Goal of the exercise:
Show all lines from the data that include the word "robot".

(Source data)
Content starts

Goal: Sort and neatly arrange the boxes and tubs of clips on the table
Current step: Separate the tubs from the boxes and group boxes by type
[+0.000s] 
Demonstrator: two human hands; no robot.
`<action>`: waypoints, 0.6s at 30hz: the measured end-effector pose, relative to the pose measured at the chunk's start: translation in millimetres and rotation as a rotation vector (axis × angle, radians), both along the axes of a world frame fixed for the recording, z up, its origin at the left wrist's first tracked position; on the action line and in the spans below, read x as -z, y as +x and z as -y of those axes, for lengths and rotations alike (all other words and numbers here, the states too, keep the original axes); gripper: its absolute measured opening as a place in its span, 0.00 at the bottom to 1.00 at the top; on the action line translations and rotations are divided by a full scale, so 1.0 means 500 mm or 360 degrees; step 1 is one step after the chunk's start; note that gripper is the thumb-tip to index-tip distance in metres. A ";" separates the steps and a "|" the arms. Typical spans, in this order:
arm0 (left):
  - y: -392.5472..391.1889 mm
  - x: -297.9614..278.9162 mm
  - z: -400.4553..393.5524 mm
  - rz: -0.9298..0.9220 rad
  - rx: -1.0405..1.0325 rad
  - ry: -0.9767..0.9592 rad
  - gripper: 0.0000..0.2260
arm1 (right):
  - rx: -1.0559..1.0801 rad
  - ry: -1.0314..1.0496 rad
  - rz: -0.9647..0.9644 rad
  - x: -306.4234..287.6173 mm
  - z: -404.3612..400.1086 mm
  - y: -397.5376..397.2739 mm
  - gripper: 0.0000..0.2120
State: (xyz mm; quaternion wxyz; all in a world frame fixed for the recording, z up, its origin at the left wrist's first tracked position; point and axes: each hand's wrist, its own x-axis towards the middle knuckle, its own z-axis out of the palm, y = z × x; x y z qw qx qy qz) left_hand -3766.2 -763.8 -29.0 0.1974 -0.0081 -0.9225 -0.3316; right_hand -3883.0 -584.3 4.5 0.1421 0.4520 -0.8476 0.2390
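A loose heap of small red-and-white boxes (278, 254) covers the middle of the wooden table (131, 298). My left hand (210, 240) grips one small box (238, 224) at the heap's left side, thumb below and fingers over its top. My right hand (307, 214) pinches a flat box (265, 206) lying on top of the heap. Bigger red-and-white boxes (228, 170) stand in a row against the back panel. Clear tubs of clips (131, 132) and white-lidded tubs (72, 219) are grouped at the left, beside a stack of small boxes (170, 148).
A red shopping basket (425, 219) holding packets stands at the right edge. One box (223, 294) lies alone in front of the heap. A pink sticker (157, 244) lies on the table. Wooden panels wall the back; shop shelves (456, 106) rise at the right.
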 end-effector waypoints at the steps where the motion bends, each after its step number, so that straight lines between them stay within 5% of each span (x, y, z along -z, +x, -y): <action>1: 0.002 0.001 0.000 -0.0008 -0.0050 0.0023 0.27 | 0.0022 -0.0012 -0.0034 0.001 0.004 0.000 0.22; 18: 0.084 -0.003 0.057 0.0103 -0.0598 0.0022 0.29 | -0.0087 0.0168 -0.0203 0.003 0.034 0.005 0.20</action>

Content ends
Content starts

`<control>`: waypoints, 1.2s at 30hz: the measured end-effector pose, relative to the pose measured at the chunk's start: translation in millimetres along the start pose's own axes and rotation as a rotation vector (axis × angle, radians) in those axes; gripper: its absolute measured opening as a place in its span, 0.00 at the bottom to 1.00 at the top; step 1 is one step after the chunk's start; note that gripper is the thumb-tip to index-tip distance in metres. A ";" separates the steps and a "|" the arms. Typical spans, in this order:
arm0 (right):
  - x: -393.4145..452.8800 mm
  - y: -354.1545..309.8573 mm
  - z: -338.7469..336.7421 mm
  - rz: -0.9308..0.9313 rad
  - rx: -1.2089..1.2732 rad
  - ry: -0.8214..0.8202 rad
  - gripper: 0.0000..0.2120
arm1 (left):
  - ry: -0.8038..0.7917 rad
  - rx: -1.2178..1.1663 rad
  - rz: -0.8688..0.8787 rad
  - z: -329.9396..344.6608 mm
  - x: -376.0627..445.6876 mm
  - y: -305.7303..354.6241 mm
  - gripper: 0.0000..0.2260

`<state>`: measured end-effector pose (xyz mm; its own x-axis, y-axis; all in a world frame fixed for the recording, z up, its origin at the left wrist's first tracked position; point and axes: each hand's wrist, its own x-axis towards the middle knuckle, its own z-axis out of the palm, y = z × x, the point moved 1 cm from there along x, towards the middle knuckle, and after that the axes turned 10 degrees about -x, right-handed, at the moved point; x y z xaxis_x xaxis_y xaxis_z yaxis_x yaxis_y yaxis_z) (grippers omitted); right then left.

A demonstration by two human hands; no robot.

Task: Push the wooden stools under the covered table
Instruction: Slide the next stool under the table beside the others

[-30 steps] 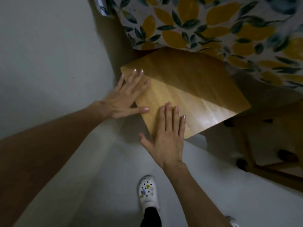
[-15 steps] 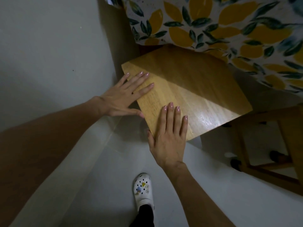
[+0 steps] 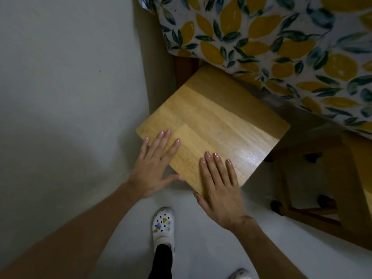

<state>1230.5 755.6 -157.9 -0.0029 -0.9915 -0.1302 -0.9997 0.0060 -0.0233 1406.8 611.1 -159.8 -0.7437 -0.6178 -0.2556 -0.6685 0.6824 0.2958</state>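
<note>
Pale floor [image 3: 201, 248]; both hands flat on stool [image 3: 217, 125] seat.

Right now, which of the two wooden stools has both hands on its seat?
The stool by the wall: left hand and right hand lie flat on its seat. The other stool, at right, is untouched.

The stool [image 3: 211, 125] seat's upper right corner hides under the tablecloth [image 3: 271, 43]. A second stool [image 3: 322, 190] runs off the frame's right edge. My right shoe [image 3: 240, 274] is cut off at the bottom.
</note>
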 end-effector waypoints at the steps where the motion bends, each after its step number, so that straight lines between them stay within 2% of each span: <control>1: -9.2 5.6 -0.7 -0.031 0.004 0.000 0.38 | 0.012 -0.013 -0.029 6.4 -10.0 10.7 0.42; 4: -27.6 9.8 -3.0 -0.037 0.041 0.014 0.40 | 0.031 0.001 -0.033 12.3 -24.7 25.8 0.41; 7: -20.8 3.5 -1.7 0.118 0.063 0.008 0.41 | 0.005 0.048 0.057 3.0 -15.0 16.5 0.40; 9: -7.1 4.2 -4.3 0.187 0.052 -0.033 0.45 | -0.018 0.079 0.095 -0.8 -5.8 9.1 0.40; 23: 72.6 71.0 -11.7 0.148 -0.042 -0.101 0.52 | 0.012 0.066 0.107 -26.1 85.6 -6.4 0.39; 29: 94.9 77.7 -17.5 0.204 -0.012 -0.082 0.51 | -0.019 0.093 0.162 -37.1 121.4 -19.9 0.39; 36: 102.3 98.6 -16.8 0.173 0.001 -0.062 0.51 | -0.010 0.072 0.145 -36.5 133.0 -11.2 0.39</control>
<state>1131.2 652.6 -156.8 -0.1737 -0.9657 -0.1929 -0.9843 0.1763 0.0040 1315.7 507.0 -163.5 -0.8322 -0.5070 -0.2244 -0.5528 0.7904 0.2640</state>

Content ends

Answer for this exercise:
Demonstrator: two human hands; no robot.
A demonstration by two human hands; no robot.

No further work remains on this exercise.